OSCON, July 16-20, Portland OR
Dave Pacheco: Node.js in Production: Postmortem Debugging and Performance Analysis
Also visit John Sonnenschein and others of the illumos community at the illumos booth in the expo!
FISL, July 25-28, Porto Alegre, Brazil
Bryan Cantrill: Corporate Open Source Anti-patterns
While open source has long since become commercially mainstream to use and deploy, corporations — especially traditional software concerns — have been slower to open source the software that they themselves have developed. In the past few years, however, this too has shifted: companies have been much more willing to open source their own creations — and many of the most important current open source projects have been initiated or helped immeasurably by commercial concerns. This does not mean, however, that the route is easy or without peril: there remain many traps for corporations as they open source their work, and many possible missteps and opportunities for bad behavior. In this talk, we will discuss our experiences open sourcing software from within commercial concerns, focussing in particular on the mistakes that we have seen made, and how they have shaped our thinking. Further, we will discuss how open source relates to the business of creating, selling and supporting software — and the pitfalls that should be avoided in making the business case for open sourcing.
Brendan Gregg: Performance Analysis: The USE Method
The USE Method is a simple strategy for performing a complete a check of system performance health, identifying common bottlenecks and errors, and checking areas that are often overlooked. This talk introduces the USE Method and shows how it can be applied to Solaris- and Linux-based operating systems.
Deirdré Straughan: Technical Video – Tips and Techniques
Video is rapidly becoming a preferred method of sharing information about technology, from 2-minute tutorials to 1-hour conference talks and 3-hour deep dives. Video production and distribution have become so easy that we can now concentrate on developing new techniques for producing memorable technical content for wider audiences. This talk will give concrete advice and show examples of what to do – and what not to. Learn tips and tricks from a veteran who has created, shared, and live-streamed hundreds of videos of technology experts from conferences, in classrooms, and in boardrooms.
Surge, Sept 27-28, Baltimore MD
Bryan and Brendan will speak on The real-time web in the real world: DIRT in production:
At the Surge 2010 keynote, we described an emerging breed of web-facing applications that exhibited data-intensive real-time semantics (semantics we dubbed “DIRT”).
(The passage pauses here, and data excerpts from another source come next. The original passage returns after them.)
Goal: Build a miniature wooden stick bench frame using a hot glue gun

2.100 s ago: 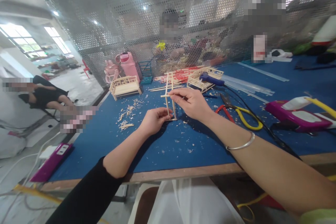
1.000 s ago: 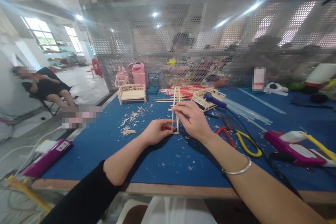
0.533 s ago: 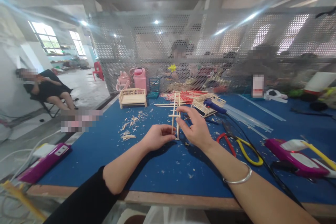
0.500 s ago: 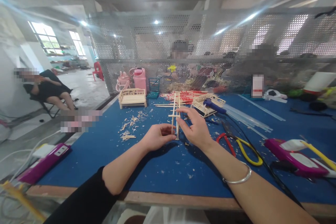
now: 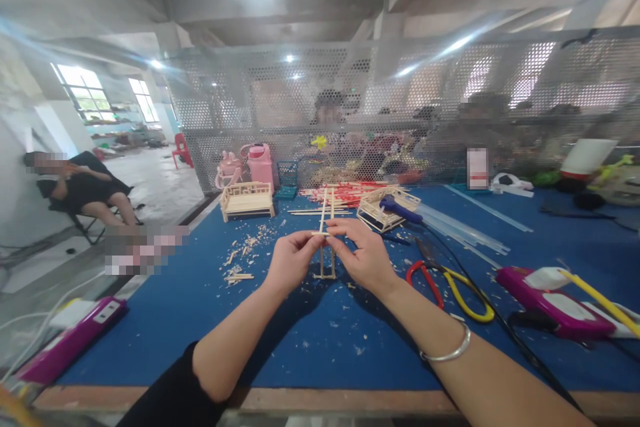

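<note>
While the stick frame [image 5: 326,240] stands upright on the blue counter [image 5: 310,333], both hands pinch it from either side — left hand [image 5: 290,260] and right hand [image 5: 365,257], fingers clamped on its thin crosspiece — with red-and-yellow pliers [image 5: 450,280] lying near the right wrist.

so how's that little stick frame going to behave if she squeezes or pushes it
The stick frame is made of very thin wooden sticks, so it probably weighs almost nothing and snaps easily. Tall and narrow, it would likely tip if released. Both the left hand and right hand pinch it, suggesting it needs steadying.
</note>
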Demonstrator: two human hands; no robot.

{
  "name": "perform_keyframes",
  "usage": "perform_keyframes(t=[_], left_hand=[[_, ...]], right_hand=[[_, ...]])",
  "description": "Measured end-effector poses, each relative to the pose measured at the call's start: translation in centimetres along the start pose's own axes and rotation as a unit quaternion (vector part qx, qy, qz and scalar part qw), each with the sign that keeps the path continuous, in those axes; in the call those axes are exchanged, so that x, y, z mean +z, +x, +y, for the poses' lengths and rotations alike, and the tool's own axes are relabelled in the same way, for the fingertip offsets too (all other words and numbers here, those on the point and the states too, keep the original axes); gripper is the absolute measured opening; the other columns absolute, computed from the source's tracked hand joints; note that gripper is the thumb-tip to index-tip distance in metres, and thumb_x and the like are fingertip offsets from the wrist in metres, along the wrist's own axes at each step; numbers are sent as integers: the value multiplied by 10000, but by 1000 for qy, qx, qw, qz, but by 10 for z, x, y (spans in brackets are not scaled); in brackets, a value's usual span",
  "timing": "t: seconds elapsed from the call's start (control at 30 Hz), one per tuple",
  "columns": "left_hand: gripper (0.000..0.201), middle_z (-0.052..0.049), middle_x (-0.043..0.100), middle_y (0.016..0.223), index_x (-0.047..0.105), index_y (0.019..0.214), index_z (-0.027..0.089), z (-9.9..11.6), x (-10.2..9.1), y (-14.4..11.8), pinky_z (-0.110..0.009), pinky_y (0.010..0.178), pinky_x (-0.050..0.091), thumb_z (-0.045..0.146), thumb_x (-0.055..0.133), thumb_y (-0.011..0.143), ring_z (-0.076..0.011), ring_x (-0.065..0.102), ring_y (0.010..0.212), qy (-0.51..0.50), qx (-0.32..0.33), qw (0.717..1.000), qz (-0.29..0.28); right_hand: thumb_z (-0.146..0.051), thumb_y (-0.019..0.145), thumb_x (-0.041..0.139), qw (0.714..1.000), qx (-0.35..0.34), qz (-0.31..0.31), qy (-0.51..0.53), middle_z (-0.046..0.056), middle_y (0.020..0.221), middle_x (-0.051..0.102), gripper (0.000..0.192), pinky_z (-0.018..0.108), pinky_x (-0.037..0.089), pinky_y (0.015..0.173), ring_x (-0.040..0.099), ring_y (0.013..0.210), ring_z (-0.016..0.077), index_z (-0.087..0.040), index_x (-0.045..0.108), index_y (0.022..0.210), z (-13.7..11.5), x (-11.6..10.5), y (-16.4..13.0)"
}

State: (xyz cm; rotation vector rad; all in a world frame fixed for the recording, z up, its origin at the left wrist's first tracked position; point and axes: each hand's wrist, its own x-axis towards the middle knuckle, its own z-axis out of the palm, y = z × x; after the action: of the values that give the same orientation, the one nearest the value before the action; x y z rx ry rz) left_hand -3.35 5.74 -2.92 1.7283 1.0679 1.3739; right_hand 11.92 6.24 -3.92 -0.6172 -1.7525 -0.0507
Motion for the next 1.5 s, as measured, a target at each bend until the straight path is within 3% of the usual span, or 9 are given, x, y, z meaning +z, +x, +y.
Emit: perform_keyframes(t=[0.3,0.67,0.87,0.93,1.03,1.13,1.23,1.4,1.5], left_hand=[[404,-43,755,835,752,792,163,-1,-2,2,-326,769,495,536,652,677,-233,659,825,7,-17,1000,-11],[443,-54,741,977,706,1048,168,-9,-9,-3,-352,863,475,426,660,691,-245,657,898,45,-35,994,-95],[634,-137,707,1055,660,1107,123,-17,-22,-1,-373,794,497,382,776,540,-299,637,977,101,-83,976,-173],[581,-127,712,1045,688,1032,139,-17,-32,1,-356,799,490,415,773,528,-286,636,977,124,-78,978,-148],[399,-67,739,791,711,782,160,-15,-46,7,-307,718,476,529,637,648,-219,651,767,185,-60,980,-36],[440,-37,677,604,643,586,166,-16,-55,13,-283,653,439,541,483,753,-180,599,639,229,-58,971,48],[353,-30,693,648,669,624,164,-18,-55,15,-271,664,426,460,515,737,-177,599,675,242,-71,966,61],[222,-1,691,621,712,667,180,-15,-44,10,-253,584,398,390,683,602,-160,569,601,261,-100,960,24],[233,18,632,543,662,599,180,-11,-39,8,-241,537,364,410,672,633,-130,512,529,284,-92,954,34]], right_hand=[[-222,840,550,1000,6,-4,3,70,946,721,99,415,512,831,655,929,217,-238,646,858,0,-1,1],[-188,833,563,1000,2,-8,-13,81,960,713,70,399,515,828,647,934,205,-222,619,860,1,-4,0],[-203,840,555,1000,5,-14,-19,88,982,710,69,400,512,843,644,954,207,-219,614,871,1,-6,-1],[-204,840,557,1000,1,-13,-18,93,984,710,73,397,511,850,643,959,207,-214,614,884,2,-6,-1],[-209,843,556,1000,-6,-9,-20,99,974,711,81,394,510,856,644,958,209,-202,618,894,3,-6,-1],[-216,849,546,1000,-15,-5,-23,97,966,712,113,390,516,851,646,949,210,-195,622,931,4,-6,-2],[-227,851,544,999,-15,-7,-28,86,973,711,135,389,519,852,647,947,207,-208,623,958,4,-7,-1],[-233,847,543,1000,-7,-10,-27,87,976,706,132,395,510,867,640,963,211,-209,627,945,5,-9,-1],[-240,848,539,1000,-3,-12,-24,80,977,703,134,396,508,867,638,962,209,-215,626,948,5,-9,-1]])
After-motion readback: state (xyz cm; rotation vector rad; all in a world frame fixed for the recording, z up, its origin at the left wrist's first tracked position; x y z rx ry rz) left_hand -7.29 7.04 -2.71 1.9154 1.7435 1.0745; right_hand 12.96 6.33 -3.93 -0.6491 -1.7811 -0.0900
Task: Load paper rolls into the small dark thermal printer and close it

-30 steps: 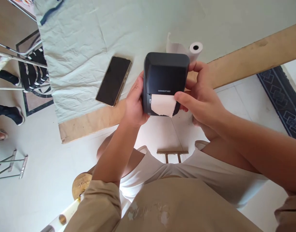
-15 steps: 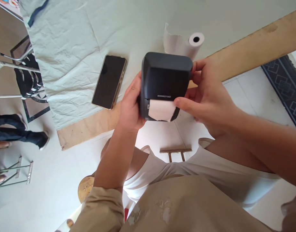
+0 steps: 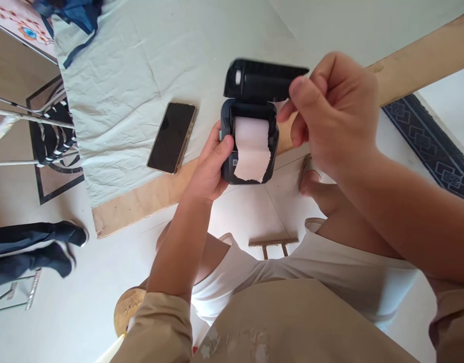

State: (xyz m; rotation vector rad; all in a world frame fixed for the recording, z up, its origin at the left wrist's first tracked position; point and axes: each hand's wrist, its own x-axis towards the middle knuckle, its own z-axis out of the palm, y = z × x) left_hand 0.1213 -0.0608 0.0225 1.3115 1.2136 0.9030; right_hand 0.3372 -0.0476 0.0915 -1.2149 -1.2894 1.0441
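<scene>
Printer (image 3: 228, 121), lid (image 3: 260, 80) raised, left fingers (image 3: 212, 142) half-hidden

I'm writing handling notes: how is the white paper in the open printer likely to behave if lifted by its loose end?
The white paper is probably floppy, as it bends out over the front of the printer. It likely tears easily, judging by its ragged edges. It may unroll rather than lift whole, since its upper part looks rounded inside.
</scene>
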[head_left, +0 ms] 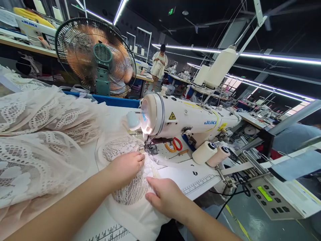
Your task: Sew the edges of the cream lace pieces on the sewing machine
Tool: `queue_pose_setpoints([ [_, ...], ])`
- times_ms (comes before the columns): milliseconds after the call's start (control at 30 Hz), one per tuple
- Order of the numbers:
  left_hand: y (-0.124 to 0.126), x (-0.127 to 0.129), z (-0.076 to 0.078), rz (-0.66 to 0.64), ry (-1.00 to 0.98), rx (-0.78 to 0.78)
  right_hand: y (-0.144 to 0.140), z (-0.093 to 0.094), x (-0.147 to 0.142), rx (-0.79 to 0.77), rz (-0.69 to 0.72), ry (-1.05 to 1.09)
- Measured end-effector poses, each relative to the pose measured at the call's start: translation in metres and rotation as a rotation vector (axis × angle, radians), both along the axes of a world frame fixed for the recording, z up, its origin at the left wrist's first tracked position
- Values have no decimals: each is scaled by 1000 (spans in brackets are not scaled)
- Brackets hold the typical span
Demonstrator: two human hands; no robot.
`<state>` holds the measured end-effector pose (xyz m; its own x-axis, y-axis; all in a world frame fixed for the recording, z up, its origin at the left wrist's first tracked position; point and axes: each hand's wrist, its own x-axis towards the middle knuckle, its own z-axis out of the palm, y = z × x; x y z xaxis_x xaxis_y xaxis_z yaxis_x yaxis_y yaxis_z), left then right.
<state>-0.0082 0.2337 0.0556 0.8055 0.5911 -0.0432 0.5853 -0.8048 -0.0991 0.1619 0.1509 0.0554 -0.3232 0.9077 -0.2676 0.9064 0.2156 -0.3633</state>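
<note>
A white lace garment piece (131,192) lies on the bed of a white JUKI sewing machine (180,115), its upper edge running under the presser foot (151,149). My left hand (126,167) is closed on the lace just in front of the foot, fingertips close to the needle area. Lower and to the right, my right hand (164,195) grips the edge of the same piece between thumb and fingers; some fingertips are hidden by the cloth. A plain white band of the garment hangs toward my lap.
Heaped lace garments (37,140) cover the table's left side. Red-handled scissors (177,144) lie behind the needle area, with thread cones (204,153) to the right. A control panel (271,197) sits at lower right. Beyond are a large fan (102,53) and a standing person (159,63).
</note>
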Motion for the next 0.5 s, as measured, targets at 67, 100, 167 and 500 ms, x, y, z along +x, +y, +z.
queue_pose_setpoints([
  [67,-3,1,2,62,5,-74,-1,1,3,-12,6,7],
  [100,-5,1,3,87,-16,-95,-1,2,5,-17,7,16],
  [167,-8,2,5,112,-85,-117,-1,2,9,-21,12,35],
  [500,-6,9,1,159,-179,-139,6,6,16,3,24,42],
])
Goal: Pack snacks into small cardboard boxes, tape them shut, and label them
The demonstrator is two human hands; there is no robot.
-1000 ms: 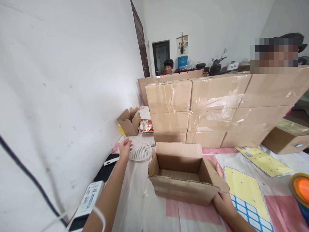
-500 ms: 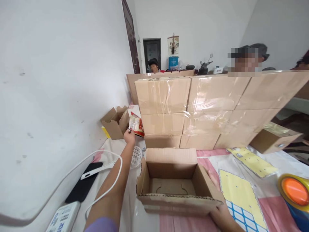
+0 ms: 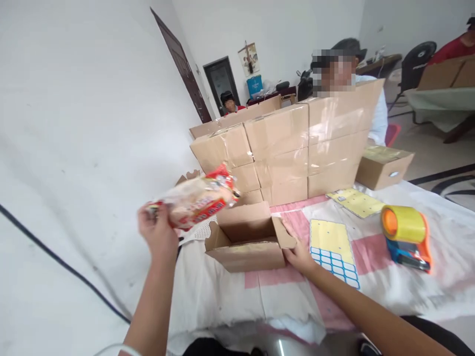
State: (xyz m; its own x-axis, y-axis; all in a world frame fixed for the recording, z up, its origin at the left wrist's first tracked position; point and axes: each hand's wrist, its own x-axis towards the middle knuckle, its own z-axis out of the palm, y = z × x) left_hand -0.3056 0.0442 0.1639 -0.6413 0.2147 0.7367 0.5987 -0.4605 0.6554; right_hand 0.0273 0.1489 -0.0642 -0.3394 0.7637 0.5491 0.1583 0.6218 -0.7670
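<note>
left hand (image 3: 158,232) back from beside the stacked boxes, red snack packet (image 3: 198,198) now gripped, lifted beside open box (image 3: 247,237)

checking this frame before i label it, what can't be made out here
- Print on the packet in the left hand: motion blur, head view.
- Floor of the open carton: hidden by its near wall; the right hand grips its right flap.
- Marks on the label sheet: too small.
- Whatever lies behind the stacked cartons: hidden by them.

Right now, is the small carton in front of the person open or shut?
Open. The small carton has its flaps spread outward, top uncovered. The right hand steadies its side; the left hand holds a snack packet outside it.
</note>
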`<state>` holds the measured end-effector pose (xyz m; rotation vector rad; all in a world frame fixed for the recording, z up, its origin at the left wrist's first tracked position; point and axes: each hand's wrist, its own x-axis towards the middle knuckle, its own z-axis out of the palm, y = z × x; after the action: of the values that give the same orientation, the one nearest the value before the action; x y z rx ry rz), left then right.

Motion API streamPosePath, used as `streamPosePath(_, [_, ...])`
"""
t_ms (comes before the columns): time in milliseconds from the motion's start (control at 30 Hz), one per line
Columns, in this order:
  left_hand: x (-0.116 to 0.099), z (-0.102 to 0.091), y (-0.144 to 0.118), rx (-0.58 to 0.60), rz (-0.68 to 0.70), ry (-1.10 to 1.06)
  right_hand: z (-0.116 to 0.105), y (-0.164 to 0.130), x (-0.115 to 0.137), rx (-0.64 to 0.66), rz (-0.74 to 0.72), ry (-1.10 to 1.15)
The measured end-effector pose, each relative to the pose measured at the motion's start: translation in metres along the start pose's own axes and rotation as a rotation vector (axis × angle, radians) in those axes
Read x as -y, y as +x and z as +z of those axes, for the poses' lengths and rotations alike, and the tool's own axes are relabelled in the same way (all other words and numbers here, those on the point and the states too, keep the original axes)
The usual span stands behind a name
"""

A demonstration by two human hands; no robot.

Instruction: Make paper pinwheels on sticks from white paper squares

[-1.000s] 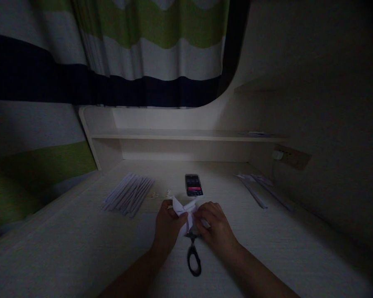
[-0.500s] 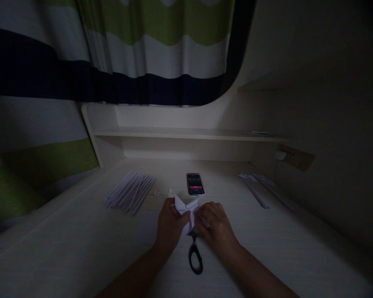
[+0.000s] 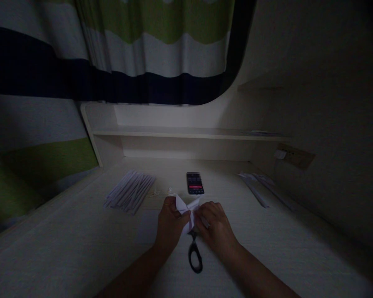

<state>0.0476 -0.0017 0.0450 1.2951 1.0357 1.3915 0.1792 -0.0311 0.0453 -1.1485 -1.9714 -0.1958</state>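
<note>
Your left hand (image 3: 170, 223) and right hand (image 3: 216, 227) both pinch the folded white paper (image 3: 186, 210) at lower centre, above the black scissors (image 3: 194, 254). The phone (image 3: 194, 184) lies just behind it, and the paper strips (image 3: 129, 192) lie well apart at the left.

I am seeing open desk (image 3: 65, 248) lying to the left and right of my forearms, giving a hand room to slide outward on either side. Scissors (image 3: 194, 256) are lying between my wrists, blocking a straight pull back toward me. A phone (image 3: 194, 183) is sitting just beyond the hands, closing the way forward. A bundle of paper strips (image 3: 129, 191) is taking up the far left, and loose strips (image 3: 256, 188) are lying far right. A shelf (image 3: 186, 133) is overhanging the back of the desk, limiting height there.
</note>
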Motion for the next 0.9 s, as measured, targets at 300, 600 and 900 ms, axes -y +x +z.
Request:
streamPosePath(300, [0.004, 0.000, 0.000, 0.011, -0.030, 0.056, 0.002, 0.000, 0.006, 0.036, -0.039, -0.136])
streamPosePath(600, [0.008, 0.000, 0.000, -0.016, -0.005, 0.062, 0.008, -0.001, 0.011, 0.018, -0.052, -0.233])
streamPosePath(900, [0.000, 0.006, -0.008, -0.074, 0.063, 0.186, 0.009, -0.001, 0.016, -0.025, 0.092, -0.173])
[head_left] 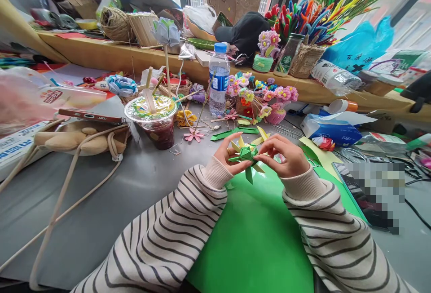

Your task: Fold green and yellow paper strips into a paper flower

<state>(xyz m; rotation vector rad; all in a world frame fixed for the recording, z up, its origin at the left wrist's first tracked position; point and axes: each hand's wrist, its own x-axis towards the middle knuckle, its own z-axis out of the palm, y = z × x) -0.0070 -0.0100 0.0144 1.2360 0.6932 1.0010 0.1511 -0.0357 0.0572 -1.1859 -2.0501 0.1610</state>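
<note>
A folded paper flower (248,152), green at its middle with yellow and green pointed strips sticking out, is held up between my two hands. My left hand (226,153) grips it from the left, thumb below and fingers above. On the other side my right hand (283,154) pinches one of its points between thumb and fingers. Beneath them a green sheet (252,230) covers part of the grey table (148,194). Green paper strips (235,133) lie just behind the flower.
To the left stand a lidded cup of dark drink (158,126) and a beige bag (82,135) with a phone (90,116) on top. Behind are a water bottle (219,82) and fuzzy flowers (245,87). A tablet-like device (357,189) and a tissue pack (330,129) lie right.
</note>
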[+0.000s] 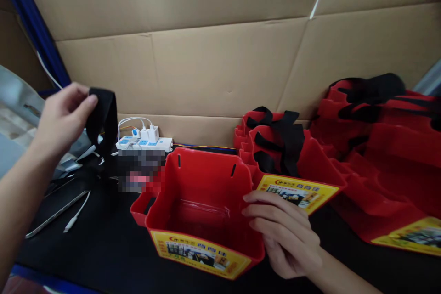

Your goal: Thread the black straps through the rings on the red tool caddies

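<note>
So the left hand is up in the air pinching a black strap between thumb and fingers, and the strap just hangs down in a loop below the pinch. The right hand is down low with its fingers curled against the right wall of an open red basket, gripping that side. The basket has a yellow label on its front and two slots in the back wall.

All of this sits on a black tabletop. Just past the right hand's fingertips there's a stack of the same red baskets with black straps already on, and further right of that a bigger pile of them. Under the strap, beyond the left hand, there's a white power strip with chargers plugged in, plus a white cable lying loose. Behind everything is a wall of brown cardboard, with a blue post at the far left.
</note>
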Available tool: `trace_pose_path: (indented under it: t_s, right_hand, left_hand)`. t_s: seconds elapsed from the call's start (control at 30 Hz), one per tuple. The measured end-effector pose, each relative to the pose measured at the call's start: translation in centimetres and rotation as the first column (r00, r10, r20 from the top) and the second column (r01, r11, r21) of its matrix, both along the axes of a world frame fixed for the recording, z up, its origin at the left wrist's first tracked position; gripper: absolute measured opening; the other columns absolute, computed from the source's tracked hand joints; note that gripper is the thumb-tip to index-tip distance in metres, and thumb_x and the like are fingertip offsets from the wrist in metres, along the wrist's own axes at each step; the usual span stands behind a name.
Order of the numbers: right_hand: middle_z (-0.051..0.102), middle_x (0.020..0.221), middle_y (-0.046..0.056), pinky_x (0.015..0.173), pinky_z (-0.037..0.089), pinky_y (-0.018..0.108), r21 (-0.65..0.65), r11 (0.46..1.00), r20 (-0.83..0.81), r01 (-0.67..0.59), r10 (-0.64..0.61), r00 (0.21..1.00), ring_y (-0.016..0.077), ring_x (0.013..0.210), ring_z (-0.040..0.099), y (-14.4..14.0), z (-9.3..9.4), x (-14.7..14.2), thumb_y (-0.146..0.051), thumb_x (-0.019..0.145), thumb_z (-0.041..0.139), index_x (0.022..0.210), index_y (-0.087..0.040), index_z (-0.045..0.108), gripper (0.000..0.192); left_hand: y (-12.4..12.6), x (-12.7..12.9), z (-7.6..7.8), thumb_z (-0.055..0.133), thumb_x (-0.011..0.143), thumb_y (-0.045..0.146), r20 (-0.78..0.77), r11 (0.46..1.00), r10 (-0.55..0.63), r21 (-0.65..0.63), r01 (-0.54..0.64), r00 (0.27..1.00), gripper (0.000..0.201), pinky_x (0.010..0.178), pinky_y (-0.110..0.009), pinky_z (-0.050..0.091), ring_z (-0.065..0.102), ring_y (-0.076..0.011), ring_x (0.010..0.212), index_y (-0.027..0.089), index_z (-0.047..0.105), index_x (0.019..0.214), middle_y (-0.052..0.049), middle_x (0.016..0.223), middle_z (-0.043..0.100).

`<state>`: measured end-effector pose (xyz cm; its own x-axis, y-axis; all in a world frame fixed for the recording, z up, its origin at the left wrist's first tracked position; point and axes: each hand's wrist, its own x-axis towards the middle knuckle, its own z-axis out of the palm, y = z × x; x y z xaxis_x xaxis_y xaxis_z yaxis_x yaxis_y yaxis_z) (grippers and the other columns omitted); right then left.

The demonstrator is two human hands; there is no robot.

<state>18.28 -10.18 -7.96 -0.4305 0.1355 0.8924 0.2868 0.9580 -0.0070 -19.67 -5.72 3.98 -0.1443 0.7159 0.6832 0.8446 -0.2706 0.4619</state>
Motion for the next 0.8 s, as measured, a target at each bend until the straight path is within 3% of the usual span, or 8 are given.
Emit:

Now, two years later, the first generation of these DIRTy applications have been deployed into wide-scale production, and we have experienced first-hand the new challenge that they present: the explosiveness of demand of the social web but with the constraints of a real-time system–and all via brittle, failure-prone mobile networks. In this talk, we will describe our experiences as the server-side infrastructure provider for one such application, Voxer–a popular push-to-talk mobile app. We will describe how we debugged latency-inducing issues at all layers of the stack: from the bowels of the operating system (I/O, networking, CPU scheduling) through platform (node.js, Erlang/Riak) and into the application. We will describe some of the new challenges that are posed by asynchronous, event-oriented systems like node.js–especially when deployed on mobile applications. Finally, we will describe some of the debugging and visualization technology that we have developed to help us better understand and diagnose these systems–and demonstrate their efficacy on actual production problems.